* [TASK INSTRUCTIONS]:
Text only, exactly as given: reproduce the entries below without their pictures.

* [DATA UNDER STUDY]:
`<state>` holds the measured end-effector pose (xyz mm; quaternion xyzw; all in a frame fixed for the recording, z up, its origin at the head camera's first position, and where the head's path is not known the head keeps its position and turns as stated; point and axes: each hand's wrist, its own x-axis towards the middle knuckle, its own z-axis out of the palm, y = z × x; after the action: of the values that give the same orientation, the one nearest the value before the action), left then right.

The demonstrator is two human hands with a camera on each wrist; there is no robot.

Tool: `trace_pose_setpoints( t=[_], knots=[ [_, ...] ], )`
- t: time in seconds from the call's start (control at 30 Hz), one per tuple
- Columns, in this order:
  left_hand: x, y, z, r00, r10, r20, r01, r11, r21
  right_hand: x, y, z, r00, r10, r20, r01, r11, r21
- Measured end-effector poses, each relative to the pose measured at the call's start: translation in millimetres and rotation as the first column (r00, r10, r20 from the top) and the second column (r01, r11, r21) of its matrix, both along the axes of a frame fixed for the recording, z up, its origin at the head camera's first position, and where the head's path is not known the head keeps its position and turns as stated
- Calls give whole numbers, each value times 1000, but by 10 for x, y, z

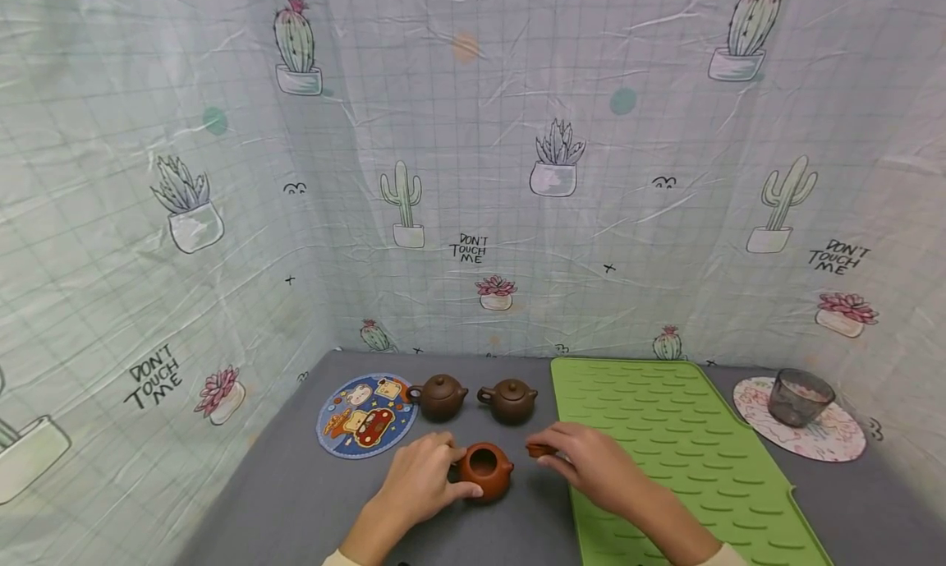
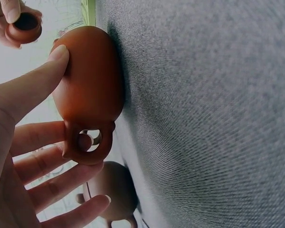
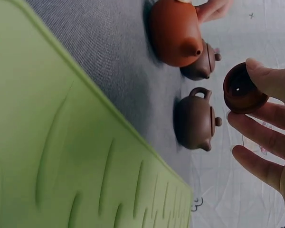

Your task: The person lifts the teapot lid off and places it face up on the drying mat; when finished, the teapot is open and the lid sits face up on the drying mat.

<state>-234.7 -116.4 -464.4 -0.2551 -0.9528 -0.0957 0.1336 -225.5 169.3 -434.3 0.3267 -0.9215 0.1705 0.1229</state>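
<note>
An orange-brown clay teapot [image 1: 497, 477] stands lidless on the grey cloth, its round mouth facing up and its spout to the right. My left hand [image 1: 424, 477] holds it from the handle side, with the thumb on the body and the fingers about the handle [image 2: 92, 154]. To the right of the spout, my right hand [image 1: 594, 466] pinches the small teapot lid [image 3: 242, 90] between thumb and fingers. The lid is raised off the table and apart from the pot; its hollow underside shows in the right wrist view.
Two dark brown lidded teapots, one on the left [image 1: 441, 398] and one on the right [image 1: 512, 402], stand behind. A round blue cartoon mat [image 1: 340, 418] lies left. A green ridged mat [image 1: 636, 418] lies right, beyond it a tinted glass cup [image 1: 798, 402] on a pink-white round mat [image 1: 820, 444].
</note>
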Motion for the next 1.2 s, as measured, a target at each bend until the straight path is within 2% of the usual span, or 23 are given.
trace_pose_setpoints(
  t=[0.4,0.57,0.9,1.2],
  knots=[
    [1,-6,6,1000,-8,-4,8,1000,13,86,296,-25,996,-30,81,28,999,31],
    [-7,-11,-4,1000,-7,-20,7,1000,14,145,388,-65,998,-34,47,32,999,39],
    [-5,-8,13,1000,-9,-12,9,1000,11,217,507,-173,1000,-19,-3,19,998,61],
    [-10,-8,23,1000,-13,2,13,1000,7,266,571,-250,995,-46,84,40,996,82]
  ],
)
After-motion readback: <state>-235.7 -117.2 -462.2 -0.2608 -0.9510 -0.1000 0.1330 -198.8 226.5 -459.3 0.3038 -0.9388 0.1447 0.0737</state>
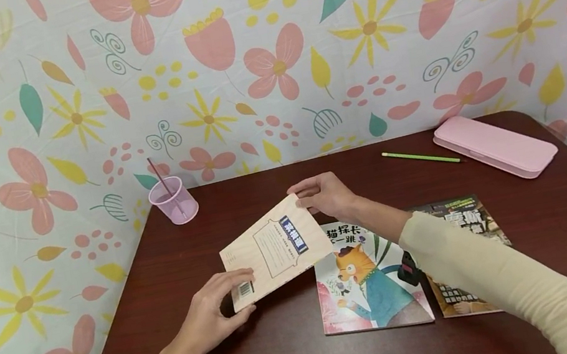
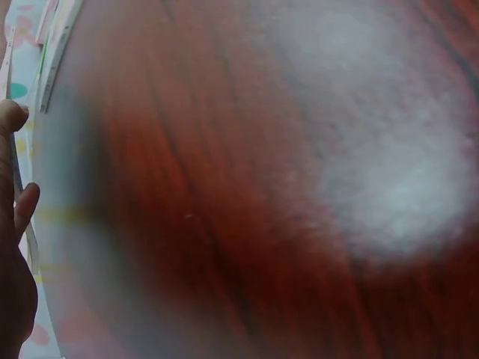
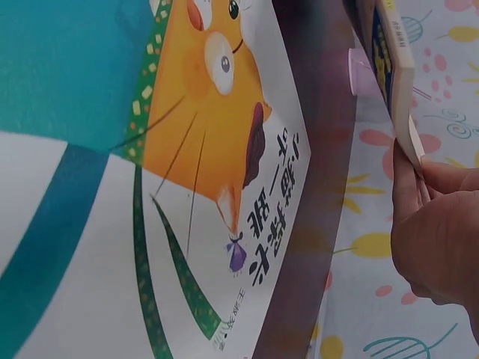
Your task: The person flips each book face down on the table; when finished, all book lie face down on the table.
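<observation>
A cream paperback book (image 1: 276, 248) with a blue title block and a barcode is held tilted above the table, left of the picture book. My left hand (image 1: 206, 307) grips its lower left corner, thumb below and fingers over the cover. At the upper right corner my right hand (image 1: 323, 195) pinches it between thumb and fingers. In the right wrist view the right hand (image 3: 441, 232) holds the end of the book, its spine (image 3: 400, 52) showing. The left wrist view catches only part of the left hand (image 2: 16, 217) at its edge.
A picture book (image 1: 371, 288) with an orange cat lies right of the held book. Beside it a dark-covered book (image 1: 469, 296) is partly under my right forearm. A pink mesh cup (image 1: 174, 202) with a stick, a green pencil (image 1: 419, 157) and a pink case (image 1: 494, 146) stand along the back.
</observation>
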A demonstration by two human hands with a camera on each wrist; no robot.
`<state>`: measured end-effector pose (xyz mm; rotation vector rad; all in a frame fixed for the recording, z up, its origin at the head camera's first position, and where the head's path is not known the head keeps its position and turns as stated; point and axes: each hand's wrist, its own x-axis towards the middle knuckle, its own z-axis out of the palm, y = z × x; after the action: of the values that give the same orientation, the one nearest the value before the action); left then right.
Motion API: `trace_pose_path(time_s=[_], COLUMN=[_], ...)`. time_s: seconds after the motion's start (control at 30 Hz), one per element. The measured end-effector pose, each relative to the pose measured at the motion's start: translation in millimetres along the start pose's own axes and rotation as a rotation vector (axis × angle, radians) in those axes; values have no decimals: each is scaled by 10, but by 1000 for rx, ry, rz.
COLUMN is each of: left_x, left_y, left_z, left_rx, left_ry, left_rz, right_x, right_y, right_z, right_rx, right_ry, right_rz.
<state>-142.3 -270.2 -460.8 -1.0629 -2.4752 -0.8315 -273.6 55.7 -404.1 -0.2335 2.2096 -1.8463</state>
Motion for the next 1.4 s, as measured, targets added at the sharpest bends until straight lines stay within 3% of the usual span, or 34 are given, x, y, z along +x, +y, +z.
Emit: trace_pose_path(time_s=[0.2, 0.5, 0.87, 1.4], left_x=[-56, -111, -151, -152], left_y=[19, 2, -26, -48], left_z=[51, 106, 119, 95], left_rx=[61, 102, 48, -5], left_ry=[-62, -128, -160, -168], left_rz=[17, -34, -101, -106], right_x=[17, 94, 163, 277], right_y=[49, 157, 239, 263], right_z=[58, 117, 162, 273], right_rx=[-5, -24, -100, -260], right_ry=[-18, -29, -17, 39], right_rz=[-14, -2, -34, -80])
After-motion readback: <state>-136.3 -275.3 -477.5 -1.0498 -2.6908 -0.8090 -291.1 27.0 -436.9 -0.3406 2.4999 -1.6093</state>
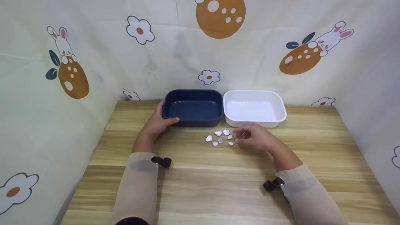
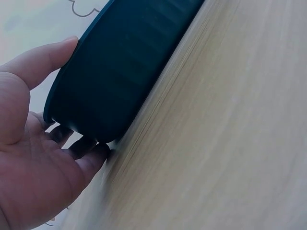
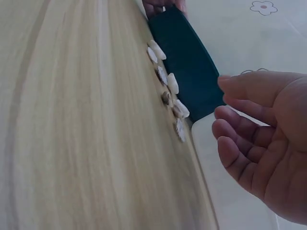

* [FINISHED TASK]:
`<state>` holds the measured end-effector pose (xyz mm; quaternion xyzw; all in a frame fixed for the recording, z up, its origin at the head camera's first position, and where the head's path is not known the head keeps its position and turns as stated; point and axes: each hand's wrist, its own x-axis towards the middle knuckle, its own z-axis out of the palm, y = z × x; after the action: of the values that give the same orientation, the one nearest the value before the action), left then right.

The demonstrator is two human hands with a camera on each wrist; there is no robot.

Tool: `trace_pose_setpoints( t=[_], knots=[ [_, ...] ], )`
- t: time in seconds from the call's start (control at 30 Hz), one per tuple
- Columns, in this order:
  left_hand: x, y, z, r00, r10, r20, r01, r11, r21
  right_hand: x, y, z, r00, r10, r20, r01, r11, r21
- Measured end-effector poses, each relative to the pose measured at the call's start: translation in millimetres and rotation as the first column (r00, r10, r20 from the top) and the second column (r01, r11, r21) of its matrix, both along the axes of a frame fixed for the recording, z up, its origin at the head camera's first position, and where the head's path is not known the head keeps its position and turns as stated
- Calls give whole numbers, each value times 1000, but by 10 for x, y, z


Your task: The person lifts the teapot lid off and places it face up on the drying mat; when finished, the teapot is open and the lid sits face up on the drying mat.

<state>-234.7 -116.4 -464.4 -0.2551 -0.9528 -0.0957 0.1336 -225.5 169.3 -434.3 0.3267 -0.9215 0.1705 0.1229</state>
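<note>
An orange-brown clay teapot [image 1: 497, 477] stands lidless on the grey cloth, its round mouth facing up and its spout to the right. My left hand [image 1: 424, 477] holds it from the handle side, with the thumb on the body and the fingers about the handle [image 2: 92, 154]. To the right of the spout, my right hand [image 1: 594, 466] pinches the small teapot lid [image 3: 242, 90] between thumb and fingers. The lid is raised off the table and apart from the pot; its hollow underside shows in the right wrist view.
Two dark brown lidded teapots, one on the left [image 1: 441, 398] and one on the right [image 1: 512, 402], stand behind. A round blue cartoon mat [image 1: 340, 418] lies left. A green ridged mat [image 1: 636, 418] lies right, beyond it a tinted glass cup [image 1: 798, 402] on a pink-white round mat [image 1: 820, 444].
</note>
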Motion for the next 1.2 s, as measured, a target at each bend until the straight path is within 2% of the usual span, or 23 are given.
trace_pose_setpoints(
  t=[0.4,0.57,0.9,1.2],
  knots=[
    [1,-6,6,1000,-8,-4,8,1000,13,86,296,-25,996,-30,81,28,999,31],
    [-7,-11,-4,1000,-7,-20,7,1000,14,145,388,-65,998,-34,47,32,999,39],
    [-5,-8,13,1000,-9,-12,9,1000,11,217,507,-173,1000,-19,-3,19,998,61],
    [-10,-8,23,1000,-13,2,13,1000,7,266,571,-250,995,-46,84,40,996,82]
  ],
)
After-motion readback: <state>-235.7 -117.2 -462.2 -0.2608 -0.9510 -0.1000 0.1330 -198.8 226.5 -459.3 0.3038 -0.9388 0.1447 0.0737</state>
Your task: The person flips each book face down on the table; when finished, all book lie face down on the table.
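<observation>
A cream paperback book (image 1: 276, 248) with a blue title block and a barcode is held tilted above the table, left of the picture book. My left hand (image 1: 206, 307) grips its lower left corner, thumb below and fingers over the cover. At the upper right corner my right hand (image 1: 323, 195) pinches it between thumb and fingers. In the right wrist view the right hand (image 3: 441, 232) holds the end of the book, its spine (image 3: 400, 52) showing. The left wrist view catches only part of the left hand (image 2: 16, 217) at its edge.
A picture book (image 1: 371, 288) with an orange cat lies right of the held book. Beside it a dark-covered book (image 1: 469, 296) is partly under my right forearm. A pink mesh cup (image 1: 174, 202) with a stick, a green pencil (image 1: 419, 157) and a pink case (image 1: 494, 146) stand along the back.
</observation>
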A demonstration by two human hands with a camera on each wrist; no robot.
`<state>`: measured end-effector pose (xyz mm; rotation vector rad; all in a frame fixed for the recording, z up, its origin at the head camera's first position, and where the head's path is not known the head keeps its position and turns as stated; point and axes: each hand's wrist, its own x-axis towards the middle knuckle, its own z-axis out of the palm, y = z × x; after the action: of the values that give the same orientation, the one nearest the value before the action); left then right.
Motion API: `trace_pose_path(time_s=[_], COLUMN=[_], ...)`. time_s: seconds after the motion's start (control at 30 Hz), one per element. The measured end-effector pose, each relative to the pose measured at the motion's start: translation in millimetres along the start pose's own axes and rotation as a rotation vector (axis × angle, radians) in those axes; values have no decimals: each is scaled by 10, but by 1000 for rx, ry, rz.
COLUMN is each of: left_x, left_y, left_z, left_rx, left_ry, left_rz, right_x, right_y, right_z, right_rx, right_ry, right_rz.
<state>-142.3 -270.2 -460.8 -1.0629 -2.4752 -0.8315 -273.6 55.7 -404.1 -0.2335 2.2096 -1.8463</state>
Motion for the next 1.4 s, as measured, targets added at the sharpest bends until straight lines stay within 3% of the usual span, or 34 are given, x, y, z along +x, +y, +z.
Emit: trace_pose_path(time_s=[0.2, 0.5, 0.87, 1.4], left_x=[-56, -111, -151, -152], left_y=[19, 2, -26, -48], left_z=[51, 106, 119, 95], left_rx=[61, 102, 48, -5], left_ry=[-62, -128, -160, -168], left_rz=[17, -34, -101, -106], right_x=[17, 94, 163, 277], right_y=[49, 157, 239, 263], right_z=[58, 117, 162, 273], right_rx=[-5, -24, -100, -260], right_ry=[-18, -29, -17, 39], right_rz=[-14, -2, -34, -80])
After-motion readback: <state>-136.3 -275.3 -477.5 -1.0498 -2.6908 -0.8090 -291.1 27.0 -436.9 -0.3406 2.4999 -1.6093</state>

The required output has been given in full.